Another question, why are we limited to 20 microns for filter elements, does it have to do with the way the element is gasketed in the can or are they just not made?
That is all there is available... Cartridge style filters in a lube setting are like the ugly step child of filters as they are early 1900's technology and made out of lesser quality elements which was what they were specified for in design.

BW and I have been going back and fourth on the filter thing... He is getting a little ahead of me but I think we are chasing the same thing but using two different base set ups.

The biggest problems is been trying to find a filter bases that don't have to be machined or modified... I made a set for testing as Kenny mentioned on a gen set with really amazing results but I know most of us don't have the means to pull off the machining part of the deal without investing time and money in finding a shop to do the work. The glitch is in the thread and gaskets sizes, hydraulic filter bases will not work with oil filters and hydraulic filters should not be used as oil filters with a few exceptions to some uncommon type which can sub for ether or... I am avoid this and trying to stick to common part numbers. In hunting these I found a company http://www.vsindustrial.com/manifolds.htm which makes dual filter manifolds with the right thread sizes and no modifications required... Then BW found another company whom makes them in a single filter set up also... With no offence to BW I have considered the bases he is looking at but I have gone a little further with installing some of these for testing... using the single filter base and plumbing two of them together makes for a heap of extra hoses and fittings... When it comes to oil systems I like simplicity... one line in... one line out.

The plumbing is currently theoretical but should be really easy... Meaning don't go do this to your truck unless your will to test my thoughts in the process or you wait for myself or BW to actually do this. On the oil cooler you have an 3/4 outlet on top used for the oil sampling valve... this would be the "out" port which you would need to install a tee into... on the bottom of the same housing you have two ports, one has a bypass valve in it.. the other is 3/4NPT and is plugged off, that would be your "return" port.
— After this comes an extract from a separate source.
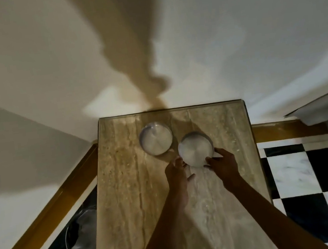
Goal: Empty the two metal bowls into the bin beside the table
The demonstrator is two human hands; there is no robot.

There is a chance I have these reversed so be mindful if your playing along.

BW and I are both thinking that the best mounting location is under the drivers feet behind the fender and in front of the tool box. This gives ample ground clearance and protection from anything popping a hole in it and is low enough to prevent drain back.

I am / will be opting for the XD filters... I might go up in size from the 1970 to the 1979 Which is about 3 inches larger in size. The XD is a 40,000 mile filter which is designed for over the road diesel applications and has a higher beta rating over the standard 1970. When you compare "cost" IMHO using synthetic oil and these filters your actually saving a considerable amount of cash over the long haul but as BW said the up front is more pricey.

On the subject of synthetics... Before anyone starts that proverbial debate of wives tails and horror stories from a friend of a friend about synthetics blowing this or that up... don't be a key board cowboy!!!... I don't mean to be rude but I have seen this subject debated to many times and it annoys the snot out of me when collective ignorance is used as wisdom. Go pull oil samples and have them analyzed!!! All of the ones I am having done show so pretty amazing results with far lower wear metals, soot, fuel, etc over dyno oils. On a normally aspirated diesel you can still see through the oil at 300 hours... On a turbo its the same at 200 hours... I did my first oil samples and oil change at 650 hours, which didn't "need" to be done... The next were 1000 hour intervals and the sampling showed it still didn't "need" to be done. This means I can put the vast majority of my equipment on a once a year or longer service schedule.

I am HOPING I can make a "kit" out of this ordeal because it is a lot of parts and pieces... Fittings are one of those weird things... you can jump sizes, convert, swap, adapt, etc, etc, etc and plumb things together but on the other hand when dealing with a oil system you really need simply... one fitting per port, per hose end... if not you are asking for leaks, cracks and problems.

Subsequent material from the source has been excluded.